Within the records below is a range that opens at the line with "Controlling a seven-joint" and closes at the line with "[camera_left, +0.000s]". Return that range word for word, both ends included, and only that range.
* * *
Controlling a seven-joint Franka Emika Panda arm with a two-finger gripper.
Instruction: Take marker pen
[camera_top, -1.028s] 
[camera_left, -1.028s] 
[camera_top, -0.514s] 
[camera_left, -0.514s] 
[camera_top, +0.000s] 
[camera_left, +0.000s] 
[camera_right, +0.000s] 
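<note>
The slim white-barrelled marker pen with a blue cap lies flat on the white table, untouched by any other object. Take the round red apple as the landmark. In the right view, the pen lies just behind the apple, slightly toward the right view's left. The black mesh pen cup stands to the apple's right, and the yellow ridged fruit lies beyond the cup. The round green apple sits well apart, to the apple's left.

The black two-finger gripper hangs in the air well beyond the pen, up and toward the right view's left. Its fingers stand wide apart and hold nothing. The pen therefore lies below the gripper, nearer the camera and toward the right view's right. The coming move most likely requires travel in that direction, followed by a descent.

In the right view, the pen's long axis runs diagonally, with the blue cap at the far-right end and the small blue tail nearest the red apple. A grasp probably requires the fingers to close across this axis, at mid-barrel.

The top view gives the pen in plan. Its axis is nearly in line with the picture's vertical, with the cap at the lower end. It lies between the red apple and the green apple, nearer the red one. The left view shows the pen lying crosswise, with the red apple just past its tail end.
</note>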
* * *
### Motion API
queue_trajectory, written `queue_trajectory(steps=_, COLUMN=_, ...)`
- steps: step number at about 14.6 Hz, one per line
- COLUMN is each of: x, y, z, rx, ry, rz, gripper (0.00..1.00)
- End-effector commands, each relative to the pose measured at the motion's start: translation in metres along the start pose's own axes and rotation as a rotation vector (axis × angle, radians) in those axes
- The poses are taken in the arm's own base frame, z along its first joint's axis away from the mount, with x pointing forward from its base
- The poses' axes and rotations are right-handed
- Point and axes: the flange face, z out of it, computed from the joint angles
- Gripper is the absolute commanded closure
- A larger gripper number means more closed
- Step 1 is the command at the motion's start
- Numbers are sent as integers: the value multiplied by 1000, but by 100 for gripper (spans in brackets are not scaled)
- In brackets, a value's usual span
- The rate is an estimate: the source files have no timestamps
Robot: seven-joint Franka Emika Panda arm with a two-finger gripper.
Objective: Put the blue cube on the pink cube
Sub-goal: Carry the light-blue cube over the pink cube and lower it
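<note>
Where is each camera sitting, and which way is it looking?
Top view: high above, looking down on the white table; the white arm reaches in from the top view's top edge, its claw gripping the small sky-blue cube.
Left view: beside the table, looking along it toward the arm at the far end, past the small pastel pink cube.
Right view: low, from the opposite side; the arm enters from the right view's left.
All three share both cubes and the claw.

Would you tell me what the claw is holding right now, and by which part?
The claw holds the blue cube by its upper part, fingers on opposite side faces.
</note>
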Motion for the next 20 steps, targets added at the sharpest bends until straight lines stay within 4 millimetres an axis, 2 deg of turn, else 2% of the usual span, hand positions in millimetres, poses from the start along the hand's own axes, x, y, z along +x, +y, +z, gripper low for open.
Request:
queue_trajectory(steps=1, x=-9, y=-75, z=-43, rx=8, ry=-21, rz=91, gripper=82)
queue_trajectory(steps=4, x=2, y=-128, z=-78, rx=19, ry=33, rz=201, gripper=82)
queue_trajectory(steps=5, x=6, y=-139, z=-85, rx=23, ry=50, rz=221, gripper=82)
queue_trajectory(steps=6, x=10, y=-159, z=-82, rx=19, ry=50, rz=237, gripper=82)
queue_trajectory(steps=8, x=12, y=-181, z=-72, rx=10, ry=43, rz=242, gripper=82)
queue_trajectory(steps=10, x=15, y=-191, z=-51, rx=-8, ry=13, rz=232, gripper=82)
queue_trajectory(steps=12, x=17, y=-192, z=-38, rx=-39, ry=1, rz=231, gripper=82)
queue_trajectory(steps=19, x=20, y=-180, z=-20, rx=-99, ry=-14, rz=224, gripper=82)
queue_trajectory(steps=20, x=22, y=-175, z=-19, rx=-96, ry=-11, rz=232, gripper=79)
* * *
# Answer box
Controlling a seven-joint Franka Emika Panda arm with a two-finger gripper.
Instruction: Take marker pen
[camera_top, -1.028s] 
[camera_left, -1.028s] 
[camera_top, -0.514s] 
[camera_left, -0.514s] 
[camera_top, +0.000s] 
[camera_left, +0.000s] 

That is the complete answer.